Disclosure of Invention
Aiming at the defects in the prior art, the anti-NMDAR encephalitis image feature classification method based on machine learning solves the problems that the existing brain structure image is difficult to identify the volume features only by naked eyes, and the existing machine learning method is limited in computing capacity and difficult to process all image parameters.
In order to achieve the purpose of the invention, the invention adopts the technical scheme that: a method for classifying anti-NMDAR encephalitis image features based on machine learning comprises the following steps:
s1, acquiring a corresponding MRI image based on the sample which is diagnosed as the NMDAR encephalitis resisting sample;
s2, processing the image data of the obtained MRI image, reconstructing the cerebral cortex and calculating the corresponding cortical features;
s3, performing data positioning and feature screening processing on all the calculated cortex features to form a data set;
s4, constructing an anti-NMDAR encephalitis image feature classification model, and training the model through a data set;
and S5, inputting the cortex characteristics to be processed into the trained NMDAR encephalitis resisting image characteristic classification model to obtain a characteristic classification result.
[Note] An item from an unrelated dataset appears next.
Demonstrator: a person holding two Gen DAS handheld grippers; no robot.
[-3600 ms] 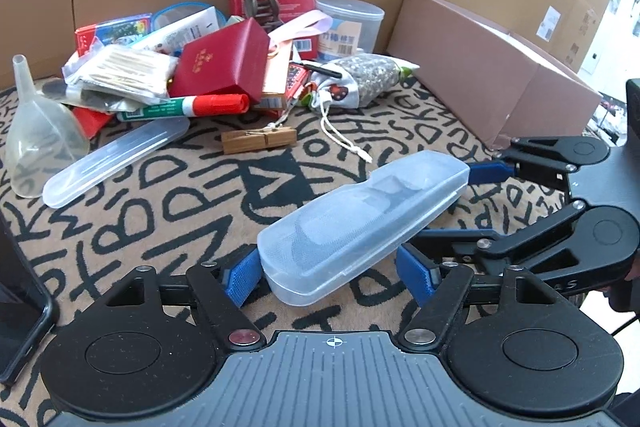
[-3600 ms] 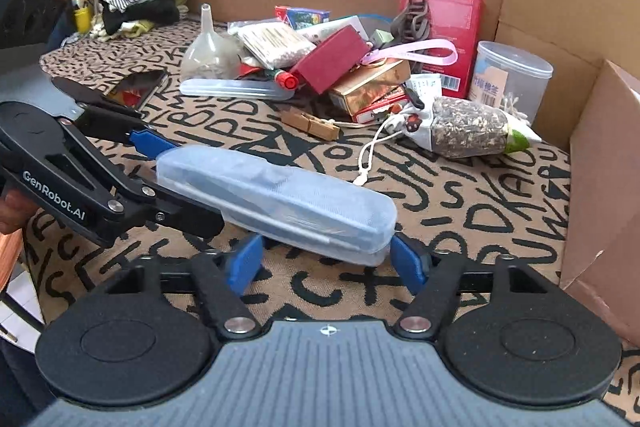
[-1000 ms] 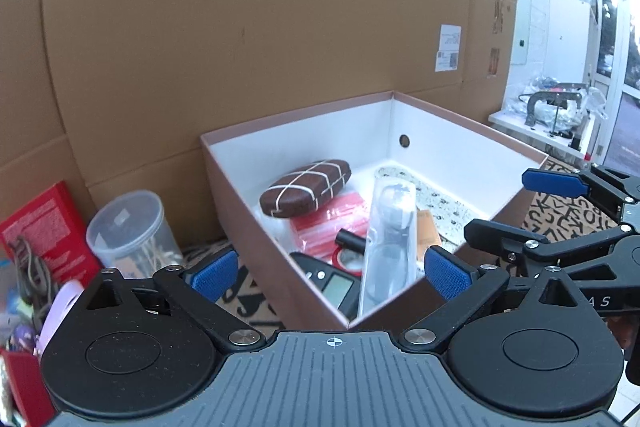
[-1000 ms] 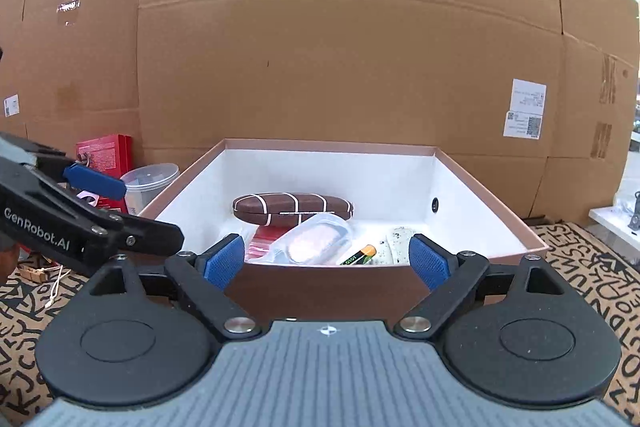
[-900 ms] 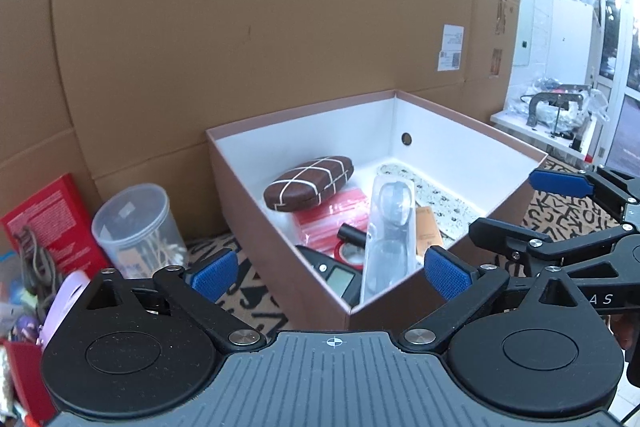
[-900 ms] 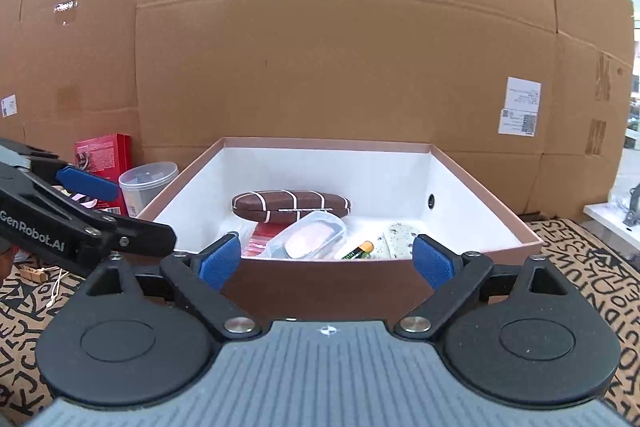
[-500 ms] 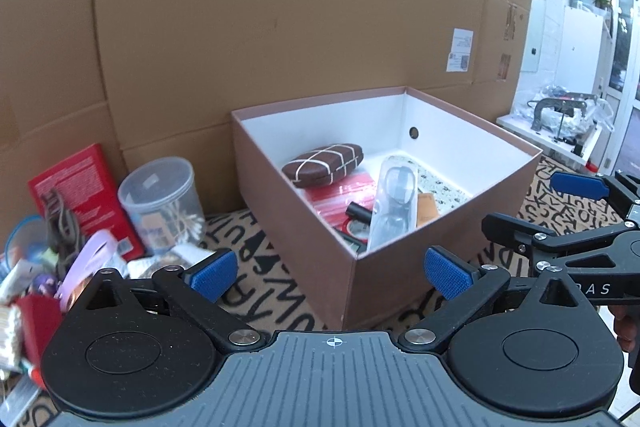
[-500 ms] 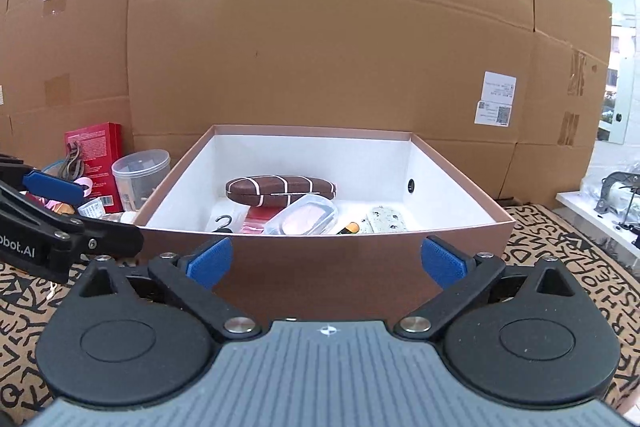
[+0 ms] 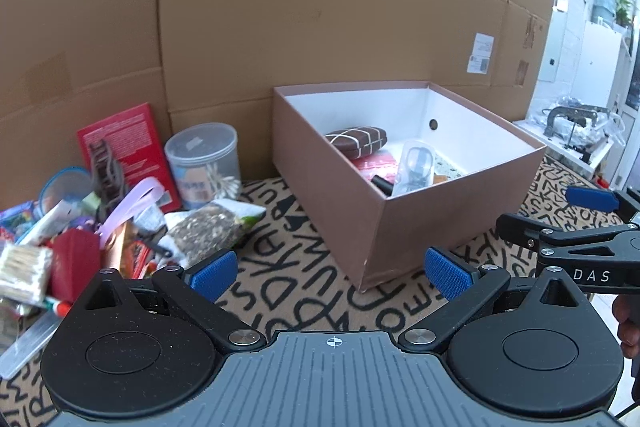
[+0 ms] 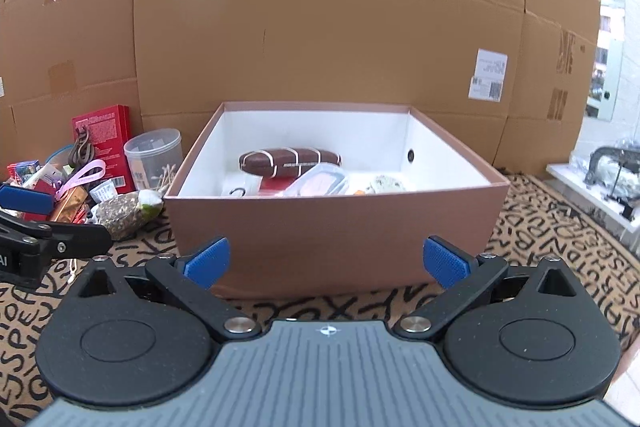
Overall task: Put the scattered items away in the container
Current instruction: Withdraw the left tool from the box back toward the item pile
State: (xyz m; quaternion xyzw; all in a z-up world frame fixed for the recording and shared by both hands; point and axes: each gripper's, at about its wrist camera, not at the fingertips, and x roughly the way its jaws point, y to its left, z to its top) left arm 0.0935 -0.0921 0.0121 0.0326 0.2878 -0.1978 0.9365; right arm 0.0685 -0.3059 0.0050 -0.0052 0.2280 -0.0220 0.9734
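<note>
Both tools stand wide open with nothing between their blue pads: the left tool [image 9: 331, 271] hangs over the letter-patterned surface [image 9: 304, 291] near the corner of the box, and the right tool [image 10: 326, 263] faces the near wall of the same box. The container, a brown box [image 10: 332, 223] with a white inside, sits on the surface against the cardboard wall [image 10: 320, 27]. Inside it lie a brown case with white stripes [image 10: 290, 161] toward the far side, a clear plastic case [image 9: 414, 167] leaning nearer the front, and a red packet [image 9: 376, 163] between them; other small things in the box are too hidden to name. The scattered items are heaped to the left of the box: a clear round tub [image 9: 202, 163] just beside the box's left wall, a red box [image 9: 128, 151] leaning on the cardboard behind it, a bag of seeds [image 9: 212, 227] lying near the left tool, a pink strap [image 9: 132, 207] and a bundle of cotton swabs [image 9: 24, 273] at the far left edge of the left wrist view.
</note>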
Further, in step S2, the method for processing the image data of the MRI image corresponding to the sample specifically includes:
a1, performing skull stripping on the MRI image, and performing B1 deviation field correction and grey white substance segmentation;
a2, reconstructing a cortex surface model based on the grey white substance segmentation result;
a3, marking the surface area of the cortex and the subcortical brain structure on the reconstructed cortical surface model;
a4, based on the marked surface region of the cortex and the subcortical brain structure, carrying out nonlinear registration on the surface of the cortex in the MRI image of each sample by using a stereotaxic map, reconstructing the cerebral cortex and calculating the cortical characteristic parameters of each cerebral region;
a5, selecting a plurality of cortical features with highest relevance to the autoimmune encephalitis in the cerebral cortex based on the cortical feature parameters.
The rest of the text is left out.